* _TASK INSTRUCTIONS_: Go through the data below and report how many lines contain "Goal"; the reply holds only that number.

* _INFORMATION PROVIDED_:
-*-*-

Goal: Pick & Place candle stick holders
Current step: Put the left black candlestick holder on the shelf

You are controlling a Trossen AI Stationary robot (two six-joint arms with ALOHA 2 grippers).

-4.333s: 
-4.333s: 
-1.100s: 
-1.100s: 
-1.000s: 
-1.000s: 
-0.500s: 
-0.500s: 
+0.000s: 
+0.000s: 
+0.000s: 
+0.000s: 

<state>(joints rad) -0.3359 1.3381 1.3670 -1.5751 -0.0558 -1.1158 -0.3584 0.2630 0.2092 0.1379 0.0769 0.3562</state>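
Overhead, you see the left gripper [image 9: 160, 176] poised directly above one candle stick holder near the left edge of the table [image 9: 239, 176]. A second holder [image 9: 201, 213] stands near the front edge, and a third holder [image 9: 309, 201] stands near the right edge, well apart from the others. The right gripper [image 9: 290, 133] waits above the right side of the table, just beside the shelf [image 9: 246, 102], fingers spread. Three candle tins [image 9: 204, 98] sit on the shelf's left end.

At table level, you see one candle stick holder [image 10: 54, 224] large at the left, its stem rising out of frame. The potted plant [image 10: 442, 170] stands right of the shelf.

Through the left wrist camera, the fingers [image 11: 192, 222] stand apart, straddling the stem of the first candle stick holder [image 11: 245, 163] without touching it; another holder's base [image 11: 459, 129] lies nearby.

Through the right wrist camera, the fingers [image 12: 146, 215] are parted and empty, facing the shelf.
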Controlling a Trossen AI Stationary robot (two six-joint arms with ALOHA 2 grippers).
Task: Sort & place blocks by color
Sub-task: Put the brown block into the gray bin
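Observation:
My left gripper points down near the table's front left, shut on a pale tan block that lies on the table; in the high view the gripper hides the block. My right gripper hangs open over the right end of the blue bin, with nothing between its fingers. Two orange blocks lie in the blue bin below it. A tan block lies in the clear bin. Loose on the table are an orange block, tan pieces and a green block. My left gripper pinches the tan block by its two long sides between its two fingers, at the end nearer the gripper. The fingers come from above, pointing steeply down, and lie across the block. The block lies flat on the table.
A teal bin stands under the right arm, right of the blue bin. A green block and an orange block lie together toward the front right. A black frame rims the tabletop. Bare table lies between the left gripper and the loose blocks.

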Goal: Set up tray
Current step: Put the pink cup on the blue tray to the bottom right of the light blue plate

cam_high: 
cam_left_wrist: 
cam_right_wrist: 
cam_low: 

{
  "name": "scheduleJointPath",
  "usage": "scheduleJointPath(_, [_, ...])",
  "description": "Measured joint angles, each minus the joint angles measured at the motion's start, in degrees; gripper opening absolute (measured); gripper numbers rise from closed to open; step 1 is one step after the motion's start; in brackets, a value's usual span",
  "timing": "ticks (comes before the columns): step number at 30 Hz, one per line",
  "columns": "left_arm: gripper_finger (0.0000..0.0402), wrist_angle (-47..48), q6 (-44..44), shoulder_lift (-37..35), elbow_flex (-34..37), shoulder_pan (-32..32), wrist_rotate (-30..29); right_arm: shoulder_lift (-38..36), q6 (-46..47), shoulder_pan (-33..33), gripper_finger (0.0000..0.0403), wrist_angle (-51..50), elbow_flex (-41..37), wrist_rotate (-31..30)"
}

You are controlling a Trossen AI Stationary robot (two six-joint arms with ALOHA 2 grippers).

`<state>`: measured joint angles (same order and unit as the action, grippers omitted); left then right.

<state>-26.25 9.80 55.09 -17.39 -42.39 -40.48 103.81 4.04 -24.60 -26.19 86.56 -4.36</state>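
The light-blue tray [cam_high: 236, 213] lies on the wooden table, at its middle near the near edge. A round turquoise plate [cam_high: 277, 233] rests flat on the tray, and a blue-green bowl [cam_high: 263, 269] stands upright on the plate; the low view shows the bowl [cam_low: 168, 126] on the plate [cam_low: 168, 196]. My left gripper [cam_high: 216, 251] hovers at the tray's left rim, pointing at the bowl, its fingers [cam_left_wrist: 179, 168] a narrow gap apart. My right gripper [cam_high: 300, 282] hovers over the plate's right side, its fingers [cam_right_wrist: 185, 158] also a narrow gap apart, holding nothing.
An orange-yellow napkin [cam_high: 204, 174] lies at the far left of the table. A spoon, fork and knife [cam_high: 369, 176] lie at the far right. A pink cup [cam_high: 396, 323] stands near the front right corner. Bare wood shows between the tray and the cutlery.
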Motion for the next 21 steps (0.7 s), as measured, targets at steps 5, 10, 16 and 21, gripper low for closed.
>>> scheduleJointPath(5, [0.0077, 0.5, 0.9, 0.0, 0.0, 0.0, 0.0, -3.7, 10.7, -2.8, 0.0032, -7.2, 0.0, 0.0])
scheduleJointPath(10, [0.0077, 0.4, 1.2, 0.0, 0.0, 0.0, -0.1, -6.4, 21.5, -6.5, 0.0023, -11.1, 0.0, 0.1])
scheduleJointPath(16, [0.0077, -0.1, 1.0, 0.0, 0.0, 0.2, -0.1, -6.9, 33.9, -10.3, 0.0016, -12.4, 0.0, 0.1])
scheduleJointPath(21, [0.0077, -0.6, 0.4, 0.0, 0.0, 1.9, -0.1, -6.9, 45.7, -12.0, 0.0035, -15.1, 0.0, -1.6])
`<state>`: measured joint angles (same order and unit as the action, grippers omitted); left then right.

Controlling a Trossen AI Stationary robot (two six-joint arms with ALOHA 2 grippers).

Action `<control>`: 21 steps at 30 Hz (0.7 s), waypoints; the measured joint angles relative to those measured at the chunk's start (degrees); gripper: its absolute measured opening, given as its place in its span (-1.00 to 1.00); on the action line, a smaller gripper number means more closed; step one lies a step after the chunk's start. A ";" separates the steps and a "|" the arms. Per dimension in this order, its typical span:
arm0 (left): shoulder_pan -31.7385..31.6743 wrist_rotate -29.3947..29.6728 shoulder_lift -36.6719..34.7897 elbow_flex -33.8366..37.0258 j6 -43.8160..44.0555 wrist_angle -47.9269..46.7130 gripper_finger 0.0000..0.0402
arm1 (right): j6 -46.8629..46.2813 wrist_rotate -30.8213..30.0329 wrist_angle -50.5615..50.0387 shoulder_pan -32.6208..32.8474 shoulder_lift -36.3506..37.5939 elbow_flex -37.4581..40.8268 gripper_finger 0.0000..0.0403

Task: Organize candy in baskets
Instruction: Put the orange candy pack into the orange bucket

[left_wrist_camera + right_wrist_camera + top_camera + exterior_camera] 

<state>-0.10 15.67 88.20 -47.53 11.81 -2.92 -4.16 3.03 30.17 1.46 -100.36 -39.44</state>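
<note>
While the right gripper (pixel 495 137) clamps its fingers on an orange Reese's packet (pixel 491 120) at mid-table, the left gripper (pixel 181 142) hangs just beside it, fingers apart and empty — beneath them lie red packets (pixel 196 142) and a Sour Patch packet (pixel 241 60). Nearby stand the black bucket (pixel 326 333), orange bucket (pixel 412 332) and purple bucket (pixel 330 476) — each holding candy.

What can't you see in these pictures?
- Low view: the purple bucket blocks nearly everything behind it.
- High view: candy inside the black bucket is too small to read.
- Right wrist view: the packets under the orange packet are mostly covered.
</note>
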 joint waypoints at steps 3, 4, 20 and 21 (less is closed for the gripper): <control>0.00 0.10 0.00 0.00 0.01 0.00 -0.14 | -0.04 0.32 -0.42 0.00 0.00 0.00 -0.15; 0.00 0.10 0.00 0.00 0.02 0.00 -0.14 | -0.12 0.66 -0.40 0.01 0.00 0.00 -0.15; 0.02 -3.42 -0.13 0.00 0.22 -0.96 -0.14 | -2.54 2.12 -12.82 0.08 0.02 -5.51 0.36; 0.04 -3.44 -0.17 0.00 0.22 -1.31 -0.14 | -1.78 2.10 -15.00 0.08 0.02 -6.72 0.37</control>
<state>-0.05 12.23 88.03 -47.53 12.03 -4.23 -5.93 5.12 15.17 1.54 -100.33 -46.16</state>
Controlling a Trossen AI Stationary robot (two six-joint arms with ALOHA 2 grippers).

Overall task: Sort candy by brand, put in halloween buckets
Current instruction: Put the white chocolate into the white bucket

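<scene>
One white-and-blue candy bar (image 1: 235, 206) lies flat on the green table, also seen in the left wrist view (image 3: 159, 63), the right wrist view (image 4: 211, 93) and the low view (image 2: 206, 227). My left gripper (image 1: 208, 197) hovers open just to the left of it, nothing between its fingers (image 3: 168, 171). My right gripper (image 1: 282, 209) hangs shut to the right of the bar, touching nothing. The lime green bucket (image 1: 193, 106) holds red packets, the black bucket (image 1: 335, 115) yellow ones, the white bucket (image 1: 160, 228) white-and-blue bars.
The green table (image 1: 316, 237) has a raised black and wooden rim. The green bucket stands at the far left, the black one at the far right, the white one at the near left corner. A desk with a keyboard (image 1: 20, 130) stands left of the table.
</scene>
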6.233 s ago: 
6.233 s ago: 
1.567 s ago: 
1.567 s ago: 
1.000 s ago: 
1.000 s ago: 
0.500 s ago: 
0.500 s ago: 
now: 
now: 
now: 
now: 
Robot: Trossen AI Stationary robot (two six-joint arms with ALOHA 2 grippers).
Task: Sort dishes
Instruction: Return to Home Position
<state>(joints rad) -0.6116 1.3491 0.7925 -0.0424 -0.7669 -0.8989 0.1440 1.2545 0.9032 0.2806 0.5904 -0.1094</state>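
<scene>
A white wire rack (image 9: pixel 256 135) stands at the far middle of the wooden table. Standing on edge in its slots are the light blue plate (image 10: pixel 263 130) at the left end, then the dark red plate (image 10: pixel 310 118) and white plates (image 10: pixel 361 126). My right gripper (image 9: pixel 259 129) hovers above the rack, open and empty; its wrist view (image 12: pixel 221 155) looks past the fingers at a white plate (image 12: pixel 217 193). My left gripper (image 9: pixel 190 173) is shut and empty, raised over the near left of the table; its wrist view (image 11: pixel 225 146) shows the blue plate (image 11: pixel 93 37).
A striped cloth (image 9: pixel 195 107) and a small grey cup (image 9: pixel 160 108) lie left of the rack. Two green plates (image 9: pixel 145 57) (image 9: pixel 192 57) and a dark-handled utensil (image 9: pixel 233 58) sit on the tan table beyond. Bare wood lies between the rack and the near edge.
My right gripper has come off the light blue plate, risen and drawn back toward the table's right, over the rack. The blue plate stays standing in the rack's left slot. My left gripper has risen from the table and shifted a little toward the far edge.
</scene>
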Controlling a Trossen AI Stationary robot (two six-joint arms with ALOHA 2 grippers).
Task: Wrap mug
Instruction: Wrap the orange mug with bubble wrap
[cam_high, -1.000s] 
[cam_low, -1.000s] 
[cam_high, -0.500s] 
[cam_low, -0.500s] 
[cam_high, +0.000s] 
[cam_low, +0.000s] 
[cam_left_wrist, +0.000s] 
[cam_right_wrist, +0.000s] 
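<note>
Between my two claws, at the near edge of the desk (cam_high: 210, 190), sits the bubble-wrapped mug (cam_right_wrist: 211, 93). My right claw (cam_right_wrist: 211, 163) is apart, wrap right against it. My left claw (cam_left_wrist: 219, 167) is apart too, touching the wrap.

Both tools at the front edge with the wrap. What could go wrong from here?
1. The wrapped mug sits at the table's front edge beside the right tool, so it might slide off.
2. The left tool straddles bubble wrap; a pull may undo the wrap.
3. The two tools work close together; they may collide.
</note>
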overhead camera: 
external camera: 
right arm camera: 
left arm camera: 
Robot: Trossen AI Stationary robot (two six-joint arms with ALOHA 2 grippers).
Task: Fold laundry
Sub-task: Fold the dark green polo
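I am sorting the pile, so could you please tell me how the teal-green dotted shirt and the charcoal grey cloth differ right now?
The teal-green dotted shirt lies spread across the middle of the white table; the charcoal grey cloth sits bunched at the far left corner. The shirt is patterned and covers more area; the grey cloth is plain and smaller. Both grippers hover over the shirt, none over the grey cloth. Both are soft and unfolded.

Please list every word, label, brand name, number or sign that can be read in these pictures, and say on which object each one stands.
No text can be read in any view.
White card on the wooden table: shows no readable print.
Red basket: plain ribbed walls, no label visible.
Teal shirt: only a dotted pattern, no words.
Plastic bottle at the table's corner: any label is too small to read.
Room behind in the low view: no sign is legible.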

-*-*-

* _ANSWER AREA_: 2